What you need to do »
In the listing below, print exactly the lines between the line holding "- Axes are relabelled" and the line holding "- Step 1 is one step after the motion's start", inclusive, and no more.

Data provided »
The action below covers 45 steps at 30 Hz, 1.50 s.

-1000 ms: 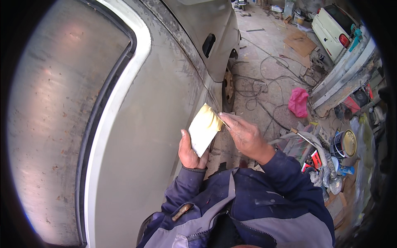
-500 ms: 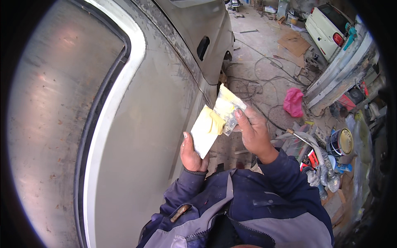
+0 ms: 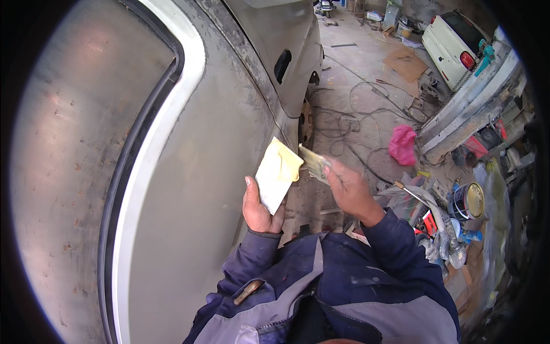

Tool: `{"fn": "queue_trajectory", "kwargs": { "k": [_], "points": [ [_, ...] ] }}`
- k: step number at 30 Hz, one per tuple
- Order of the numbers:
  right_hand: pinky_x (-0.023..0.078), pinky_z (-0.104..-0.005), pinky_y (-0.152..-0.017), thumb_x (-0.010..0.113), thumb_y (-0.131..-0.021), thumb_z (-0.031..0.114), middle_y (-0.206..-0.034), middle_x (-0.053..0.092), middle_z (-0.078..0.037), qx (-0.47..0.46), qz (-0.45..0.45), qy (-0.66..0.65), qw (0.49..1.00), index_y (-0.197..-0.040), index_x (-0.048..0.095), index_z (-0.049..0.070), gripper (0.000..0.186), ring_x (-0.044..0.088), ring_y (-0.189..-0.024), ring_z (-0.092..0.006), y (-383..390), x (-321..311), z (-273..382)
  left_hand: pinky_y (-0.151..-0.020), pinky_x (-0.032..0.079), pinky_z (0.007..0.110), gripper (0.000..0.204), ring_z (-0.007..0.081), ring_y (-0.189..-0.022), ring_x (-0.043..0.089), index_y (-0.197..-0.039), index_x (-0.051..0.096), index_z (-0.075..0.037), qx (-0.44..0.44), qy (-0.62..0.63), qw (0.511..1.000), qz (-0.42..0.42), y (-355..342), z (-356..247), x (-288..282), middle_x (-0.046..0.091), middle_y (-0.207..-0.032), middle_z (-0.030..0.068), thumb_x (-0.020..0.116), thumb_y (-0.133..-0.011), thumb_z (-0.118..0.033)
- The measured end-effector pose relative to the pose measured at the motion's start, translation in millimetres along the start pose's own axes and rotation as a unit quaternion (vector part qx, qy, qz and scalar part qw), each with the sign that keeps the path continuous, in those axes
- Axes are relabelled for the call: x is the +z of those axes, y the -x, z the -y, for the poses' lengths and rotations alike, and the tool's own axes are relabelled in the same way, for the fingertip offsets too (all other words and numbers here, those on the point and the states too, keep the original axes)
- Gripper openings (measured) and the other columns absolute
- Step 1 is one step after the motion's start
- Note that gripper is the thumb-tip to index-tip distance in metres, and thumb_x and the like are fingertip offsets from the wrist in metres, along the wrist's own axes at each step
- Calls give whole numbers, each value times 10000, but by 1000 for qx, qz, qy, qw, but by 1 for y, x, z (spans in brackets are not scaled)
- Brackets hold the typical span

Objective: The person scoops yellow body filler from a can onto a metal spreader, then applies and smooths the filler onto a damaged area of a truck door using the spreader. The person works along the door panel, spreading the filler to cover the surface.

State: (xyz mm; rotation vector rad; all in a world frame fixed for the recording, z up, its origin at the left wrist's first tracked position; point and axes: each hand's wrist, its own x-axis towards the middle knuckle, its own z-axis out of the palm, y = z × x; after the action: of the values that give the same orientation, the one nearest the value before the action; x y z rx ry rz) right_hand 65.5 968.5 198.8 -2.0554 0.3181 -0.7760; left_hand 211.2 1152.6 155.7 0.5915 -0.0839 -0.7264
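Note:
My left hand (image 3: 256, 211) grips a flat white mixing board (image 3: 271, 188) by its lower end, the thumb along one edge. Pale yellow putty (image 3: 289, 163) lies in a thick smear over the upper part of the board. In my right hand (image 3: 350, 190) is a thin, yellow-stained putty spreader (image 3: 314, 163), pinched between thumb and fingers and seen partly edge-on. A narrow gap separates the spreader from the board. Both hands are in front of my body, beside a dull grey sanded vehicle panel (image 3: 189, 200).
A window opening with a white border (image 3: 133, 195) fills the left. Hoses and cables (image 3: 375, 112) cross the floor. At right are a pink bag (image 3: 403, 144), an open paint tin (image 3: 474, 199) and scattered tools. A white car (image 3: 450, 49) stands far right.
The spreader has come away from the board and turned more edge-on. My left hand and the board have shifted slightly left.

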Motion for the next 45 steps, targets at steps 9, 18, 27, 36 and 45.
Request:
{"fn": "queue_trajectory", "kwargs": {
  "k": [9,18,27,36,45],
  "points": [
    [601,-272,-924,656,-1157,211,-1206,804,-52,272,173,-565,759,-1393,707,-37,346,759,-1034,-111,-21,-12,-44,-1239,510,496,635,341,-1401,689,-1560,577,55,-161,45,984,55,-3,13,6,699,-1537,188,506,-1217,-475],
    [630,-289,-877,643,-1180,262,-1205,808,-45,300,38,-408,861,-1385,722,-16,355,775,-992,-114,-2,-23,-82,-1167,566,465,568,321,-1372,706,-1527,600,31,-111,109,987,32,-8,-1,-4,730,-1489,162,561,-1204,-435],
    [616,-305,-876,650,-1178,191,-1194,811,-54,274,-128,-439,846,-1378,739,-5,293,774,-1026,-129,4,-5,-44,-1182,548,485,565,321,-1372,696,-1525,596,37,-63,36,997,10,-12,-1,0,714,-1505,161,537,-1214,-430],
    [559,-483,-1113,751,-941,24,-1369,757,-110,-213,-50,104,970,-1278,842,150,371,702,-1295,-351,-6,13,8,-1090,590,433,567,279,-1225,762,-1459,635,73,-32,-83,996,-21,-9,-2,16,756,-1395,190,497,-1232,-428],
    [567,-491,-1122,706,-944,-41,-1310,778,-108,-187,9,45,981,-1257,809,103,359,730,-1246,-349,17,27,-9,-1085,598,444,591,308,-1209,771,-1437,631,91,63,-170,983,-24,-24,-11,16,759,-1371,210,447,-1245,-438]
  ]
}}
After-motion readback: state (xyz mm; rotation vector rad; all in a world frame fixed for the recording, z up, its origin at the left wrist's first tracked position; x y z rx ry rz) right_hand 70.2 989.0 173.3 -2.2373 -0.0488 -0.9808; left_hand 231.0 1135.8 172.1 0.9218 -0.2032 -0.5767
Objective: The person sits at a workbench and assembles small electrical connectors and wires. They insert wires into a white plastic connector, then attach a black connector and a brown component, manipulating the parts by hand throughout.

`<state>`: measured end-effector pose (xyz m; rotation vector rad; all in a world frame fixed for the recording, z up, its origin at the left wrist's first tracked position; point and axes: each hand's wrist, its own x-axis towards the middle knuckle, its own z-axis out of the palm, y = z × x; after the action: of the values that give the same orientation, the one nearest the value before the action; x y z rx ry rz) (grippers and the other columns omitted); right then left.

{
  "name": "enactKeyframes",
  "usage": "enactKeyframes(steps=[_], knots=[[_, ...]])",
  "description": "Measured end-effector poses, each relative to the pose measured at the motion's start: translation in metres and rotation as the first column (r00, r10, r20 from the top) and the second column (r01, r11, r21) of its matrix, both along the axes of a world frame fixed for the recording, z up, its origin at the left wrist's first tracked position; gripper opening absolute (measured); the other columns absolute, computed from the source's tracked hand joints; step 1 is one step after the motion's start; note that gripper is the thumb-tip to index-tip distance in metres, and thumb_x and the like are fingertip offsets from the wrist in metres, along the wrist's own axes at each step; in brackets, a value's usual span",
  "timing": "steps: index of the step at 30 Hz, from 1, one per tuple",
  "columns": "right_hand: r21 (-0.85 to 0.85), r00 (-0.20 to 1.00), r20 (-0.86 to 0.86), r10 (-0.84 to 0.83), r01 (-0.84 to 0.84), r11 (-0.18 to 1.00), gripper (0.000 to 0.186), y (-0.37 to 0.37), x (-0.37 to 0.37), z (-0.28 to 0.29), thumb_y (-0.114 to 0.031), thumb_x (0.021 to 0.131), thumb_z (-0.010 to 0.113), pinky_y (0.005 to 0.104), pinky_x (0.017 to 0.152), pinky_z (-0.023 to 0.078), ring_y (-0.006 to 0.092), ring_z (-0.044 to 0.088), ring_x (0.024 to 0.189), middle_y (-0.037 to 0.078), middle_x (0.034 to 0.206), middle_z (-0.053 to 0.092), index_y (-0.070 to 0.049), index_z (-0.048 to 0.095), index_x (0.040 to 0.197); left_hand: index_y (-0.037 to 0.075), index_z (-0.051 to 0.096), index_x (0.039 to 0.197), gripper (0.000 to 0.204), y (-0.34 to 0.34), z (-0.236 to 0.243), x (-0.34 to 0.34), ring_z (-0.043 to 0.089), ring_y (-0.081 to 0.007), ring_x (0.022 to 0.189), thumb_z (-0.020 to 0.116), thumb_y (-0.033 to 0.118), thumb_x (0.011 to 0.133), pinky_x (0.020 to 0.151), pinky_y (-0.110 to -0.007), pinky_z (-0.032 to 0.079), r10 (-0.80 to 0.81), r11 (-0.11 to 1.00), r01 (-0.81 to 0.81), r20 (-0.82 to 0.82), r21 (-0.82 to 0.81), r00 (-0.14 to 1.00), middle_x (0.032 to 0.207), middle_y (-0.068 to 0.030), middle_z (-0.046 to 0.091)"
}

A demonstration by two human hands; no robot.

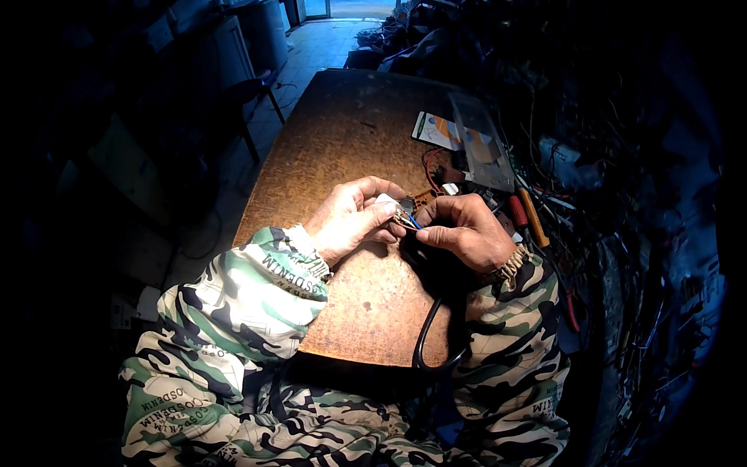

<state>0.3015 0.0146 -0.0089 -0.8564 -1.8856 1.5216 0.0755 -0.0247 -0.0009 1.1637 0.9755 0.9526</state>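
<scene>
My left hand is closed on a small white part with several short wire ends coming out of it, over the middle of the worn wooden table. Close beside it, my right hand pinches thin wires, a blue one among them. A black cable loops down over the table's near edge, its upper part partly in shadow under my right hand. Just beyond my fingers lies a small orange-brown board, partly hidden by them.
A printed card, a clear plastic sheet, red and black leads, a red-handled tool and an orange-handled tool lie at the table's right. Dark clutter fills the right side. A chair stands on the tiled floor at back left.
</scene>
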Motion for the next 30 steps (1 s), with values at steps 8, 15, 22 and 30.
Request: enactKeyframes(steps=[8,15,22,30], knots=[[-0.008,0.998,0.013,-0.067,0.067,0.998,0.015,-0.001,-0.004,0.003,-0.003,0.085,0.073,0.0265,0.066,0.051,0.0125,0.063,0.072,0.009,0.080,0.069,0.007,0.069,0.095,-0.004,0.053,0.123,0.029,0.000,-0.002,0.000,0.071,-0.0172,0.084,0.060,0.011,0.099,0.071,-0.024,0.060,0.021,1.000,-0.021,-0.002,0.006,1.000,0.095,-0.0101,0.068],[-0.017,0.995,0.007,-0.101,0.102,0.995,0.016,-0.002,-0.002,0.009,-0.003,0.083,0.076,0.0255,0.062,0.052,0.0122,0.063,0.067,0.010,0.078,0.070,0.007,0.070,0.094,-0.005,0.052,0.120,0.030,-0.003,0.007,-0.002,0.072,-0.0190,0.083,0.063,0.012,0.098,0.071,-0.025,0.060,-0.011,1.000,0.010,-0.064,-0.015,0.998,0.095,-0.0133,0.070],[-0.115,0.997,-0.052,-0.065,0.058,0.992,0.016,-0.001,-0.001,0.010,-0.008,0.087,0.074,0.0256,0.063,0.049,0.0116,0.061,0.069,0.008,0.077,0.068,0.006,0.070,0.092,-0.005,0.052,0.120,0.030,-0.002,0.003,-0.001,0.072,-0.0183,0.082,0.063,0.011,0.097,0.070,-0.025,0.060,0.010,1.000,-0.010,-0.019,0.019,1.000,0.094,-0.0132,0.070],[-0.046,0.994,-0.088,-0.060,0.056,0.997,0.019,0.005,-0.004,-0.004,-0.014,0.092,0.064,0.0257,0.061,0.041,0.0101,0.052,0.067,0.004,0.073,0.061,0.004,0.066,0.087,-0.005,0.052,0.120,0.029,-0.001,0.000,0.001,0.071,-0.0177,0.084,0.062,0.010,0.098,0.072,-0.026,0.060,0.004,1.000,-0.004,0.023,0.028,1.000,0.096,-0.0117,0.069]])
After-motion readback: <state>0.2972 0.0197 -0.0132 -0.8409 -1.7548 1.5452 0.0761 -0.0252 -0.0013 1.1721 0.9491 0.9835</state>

Final answer »
- Axes are relabelled for the call: x is the +z of those axes, y the -x, z the -y, for the poses' lengths and rotations alike, and the tool's own axes are relabelled in the same way, for the fingertip offsets too (all other words and numbers here, those on the point and the states too, keep the original axes)
- Gripper openings (measured) and the other columns absolute
- Step 1 is one step after the motion's start

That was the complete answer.